[comp.compilers] Pointers in C

pfeiffer@herve.cs.wisc.edu (Phil Pfeiffer) (07/06/88)

Before other comp.compiler readers are quick to point out that my posting about
C's semantics was not totally accurate:

When I posted that C's semantic model allowed unconstrained use of pointers,
I said this based on my experience with the Unix C compiler, and did not
double-check K&R before posting.  My mistake.  I received two communiques
today from Bob Larson (blarson%skat.usc.edu@oberon.usc.edu) that I'd like
to pass along (with his permission) before other comp.compiler readers
correct me, as well.

> But C does constrain pointer arithmatic to the bounds of the array.
> (ANSI will allow the address folowing the array to be calculated but
> not referenced.)  Most compilers don't enforce this, but it is there
> in K&R ....
>
>K&R 1, page 98:
>"But all bets are off if you do arithmetic or comparisons with pointers
>pointing to different arrays.  If you're lucky, you'll get obvious
>nonsense on all machines.  If you're unlucky, your code will work on one
>machine but collapse mysteriously on another."
>
>This doesn't seem to be restated in the refernce manual section.
>
>My copy of K&R 2 is elsewhere, but I'm pretty sure the restriction still
>holds.  (My info on ANSI C is mostly from comp.lang.c and comp.std.c,
>so is less than perfectly reliable.)

Also, on page 90 of K&R (version 1):

"You should also note the implications in the declaration that a pointer is
constrained to point to a particular kind of object."

I guess this is why formal language specification and compiler validation
were invented.


-- Phil
[From Phil Pfeiffer <pfeiffer@herve.cs.wisc.edu>]
--
Send compilers articles to ima!compilers or, in a pinch, to Levine@YALE.EDU
Plausible paths are { ihnp4 | decvax | cbosgd | harvard | yale | bbn}!ima
Please send responses to the originator of the message -- I cannot forward
mail accidentally sent back to compilers.  Meta-mail to ima!compilers-request

louie@trantor.umd.edu (Louis A. Mamakos) (07/06/88)

i use a compiler which really enforces the rule of comparing (or operating)
on two pointers pointing at the same object.  The compiler is for a Unisys 1100
mainframe, which is a ones-complement, 36 bit, word addressable machine.  This
thing is a walking validation test for well written C programs.

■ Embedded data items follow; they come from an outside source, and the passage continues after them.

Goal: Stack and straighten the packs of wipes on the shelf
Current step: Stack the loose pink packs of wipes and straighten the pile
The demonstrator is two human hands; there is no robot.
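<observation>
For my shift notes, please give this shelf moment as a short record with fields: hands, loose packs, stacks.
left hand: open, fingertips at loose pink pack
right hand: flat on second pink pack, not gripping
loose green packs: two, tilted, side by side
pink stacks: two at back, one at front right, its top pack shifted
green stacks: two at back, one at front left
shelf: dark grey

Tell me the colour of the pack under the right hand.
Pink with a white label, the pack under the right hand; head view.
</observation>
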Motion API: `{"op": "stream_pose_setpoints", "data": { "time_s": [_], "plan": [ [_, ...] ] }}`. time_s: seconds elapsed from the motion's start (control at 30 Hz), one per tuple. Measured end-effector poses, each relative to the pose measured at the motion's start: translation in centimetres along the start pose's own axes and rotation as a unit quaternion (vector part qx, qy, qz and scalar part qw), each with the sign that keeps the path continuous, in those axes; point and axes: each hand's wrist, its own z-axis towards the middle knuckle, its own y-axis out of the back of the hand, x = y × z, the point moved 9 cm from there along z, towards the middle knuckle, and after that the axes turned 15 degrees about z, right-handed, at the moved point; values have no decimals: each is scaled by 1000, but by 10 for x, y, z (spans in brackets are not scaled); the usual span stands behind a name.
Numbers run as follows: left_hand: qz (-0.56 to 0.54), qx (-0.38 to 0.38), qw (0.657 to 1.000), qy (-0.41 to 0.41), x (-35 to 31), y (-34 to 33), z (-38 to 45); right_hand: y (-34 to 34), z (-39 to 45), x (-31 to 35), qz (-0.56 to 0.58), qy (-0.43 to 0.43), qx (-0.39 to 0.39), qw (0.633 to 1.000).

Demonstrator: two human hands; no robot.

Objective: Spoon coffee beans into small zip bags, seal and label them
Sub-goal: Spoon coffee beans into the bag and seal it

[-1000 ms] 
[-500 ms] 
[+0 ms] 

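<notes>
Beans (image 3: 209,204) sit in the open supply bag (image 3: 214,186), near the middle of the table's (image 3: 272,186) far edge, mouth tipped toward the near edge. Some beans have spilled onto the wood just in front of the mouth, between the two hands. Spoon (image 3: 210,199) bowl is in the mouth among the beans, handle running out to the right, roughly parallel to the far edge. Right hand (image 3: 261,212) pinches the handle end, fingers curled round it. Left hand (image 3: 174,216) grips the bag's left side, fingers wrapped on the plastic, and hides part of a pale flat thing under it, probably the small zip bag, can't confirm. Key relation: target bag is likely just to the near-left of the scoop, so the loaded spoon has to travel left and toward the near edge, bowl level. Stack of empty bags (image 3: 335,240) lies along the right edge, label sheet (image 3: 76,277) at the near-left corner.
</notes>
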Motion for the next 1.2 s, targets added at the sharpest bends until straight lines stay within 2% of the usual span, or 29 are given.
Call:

Its pointers are generally 2 words (8 9-bit bytes) long, except for pointer to
functions which are 8 words (64 9-bit bytes) long.  Even with all of the
obvious adversities, it is not difficult to write C code.  You have to watch
out for code which thinks that pointers can be put into ints (or longs) and
then back again, but other than that, things work.

You will also see problems like this, I suspect, on 8086 type segmented
architectures.  Or so it would seem; I don't use such things.


Now, if I can just convince people that 

			-1 <> ~0

you see, on a one's complement computer you have both +0 and -0 and

			-0 == ~0

Fun stuff.

Louis A. Mamakos  WA3YMH    Internet: louie@TRANTOR.UMD.EDU
University of Maryland, Computer Science Center - Systems Programming
--
Send compilers articles to ima!compilers or, in a pinch, to Levine@YALE.EDU
Plausible paths are { ihnp4 | decvax | cbosgd | harvard | yale | bbn}!ima
Please send responses to the originator of the message -- I cannot forward
mail accidentally sent back to compilers.  Meta-mail to ima!compilers-request

mrspock@hubcap.clemson.edu (Steve Benz) (07/06/88)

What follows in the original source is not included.